## TASK DIRECTIONS
Nothing below is to be printed except the lines between the line holding "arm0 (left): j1" and the line holding "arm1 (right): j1", inclusive, each exactly as it appears.

## SOURCE DATA
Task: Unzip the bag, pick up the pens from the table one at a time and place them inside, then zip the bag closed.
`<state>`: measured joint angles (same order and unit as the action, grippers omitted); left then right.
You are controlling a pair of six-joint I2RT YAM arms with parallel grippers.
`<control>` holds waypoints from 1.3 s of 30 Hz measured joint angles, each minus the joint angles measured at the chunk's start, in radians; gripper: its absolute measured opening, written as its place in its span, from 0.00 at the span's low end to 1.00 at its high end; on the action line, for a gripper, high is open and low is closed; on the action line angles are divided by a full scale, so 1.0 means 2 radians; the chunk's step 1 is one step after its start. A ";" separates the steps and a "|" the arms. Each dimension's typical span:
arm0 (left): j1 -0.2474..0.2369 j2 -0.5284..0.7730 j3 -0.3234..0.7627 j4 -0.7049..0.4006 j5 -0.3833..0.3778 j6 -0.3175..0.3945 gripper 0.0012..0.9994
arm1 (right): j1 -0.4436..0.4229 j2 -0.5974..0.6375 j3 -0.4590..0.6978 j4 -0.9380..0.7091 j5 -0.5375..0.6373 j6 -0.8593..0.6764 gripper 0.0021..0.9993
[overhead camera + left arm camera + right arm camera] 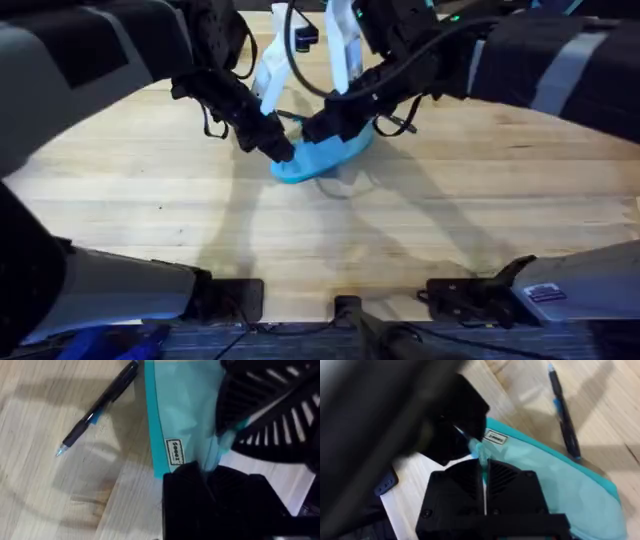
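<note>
A robotics lab: two arms (90,60) mounted at a butcher-block table (480,200) under fixed cameras

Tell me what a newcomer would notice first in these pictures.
First, the two black arms meeting over the light-blue bag in the middle of the table, toward its far side. The left claw and the right claw both close in on the bag's top edge; the right claw looks shut on it in its wrist view. Next, a dark pen lies on the wood right beside the bag.
</note>
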<state>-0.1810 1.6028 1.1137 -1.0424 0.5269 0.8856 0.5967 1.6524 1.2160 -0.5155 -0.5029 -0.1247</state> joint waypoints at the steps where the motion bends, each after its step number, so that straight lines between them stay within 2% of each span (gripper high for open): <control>1: 0.000 0.000 0.000 0.000 0.000 0.000 0.04 | 0.003 0.000 0.000 0.002 0.000 -0.002 0.03; 10: 0.000 0.000 0.000 -0.001 -0.001 -0.001 0.04 | 0.031 0.000 0.000 0.027 0.001 -0.006 0.03; 30: 0.006 0.000 0.000 -0.002 -0.007 -0.001 0.04 | 0.046 -0.005 0.000 0.048 0.034 -0.007 0.04; 31: 0.005 0.000 0.000 -0.002 -0.007 -0.001 0.04 | 0.048 -0.008 0.000 0.048 0.041 -0.006 0.10; 37: 0.001 0.000 0.000 -0.002 -0.005 0.001 0.04 | 0.051 -0.047 0.000 0.016 0.126 -0.010 0.95; 38: 0.001 0.000 0.000 0.001 -0.006 0.001 0.04 | 0.052 -0.076 0.000 -0.032 0.140 -0.013 0.99; 39: 0.001 0.000 0.000 0.001 -0.006 0.001 0.04 | 0.051 -0.084 0.000 -0.046 0.143 -0.015 1.00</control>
<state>-0.1791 1.6028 1.1137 -1.0397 0.5156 0.8867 0.6988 1.4838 1.2167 -0.6071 -0.2164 -0.1546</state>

## REPLY
arm0 (left): j1 -0.2474..0.2369 j2 -0.5284..0.7730 j3 -0.3234..0.7627 j4 -0.7049..0.4006 j5 -0.3833..0.3778 j6 -0.3175..0.3945 gripper 0.0012..0.9994
arm1 (right): j1 -0.4436..0.4229 j2 -0.5974..0.6375 j3 -0.4590..0.6978 j4 -0.9380..0.7091 j5 -0.5375..0.6373 j6 -0.8593..0.6764 gripper 0.0021..0.9993

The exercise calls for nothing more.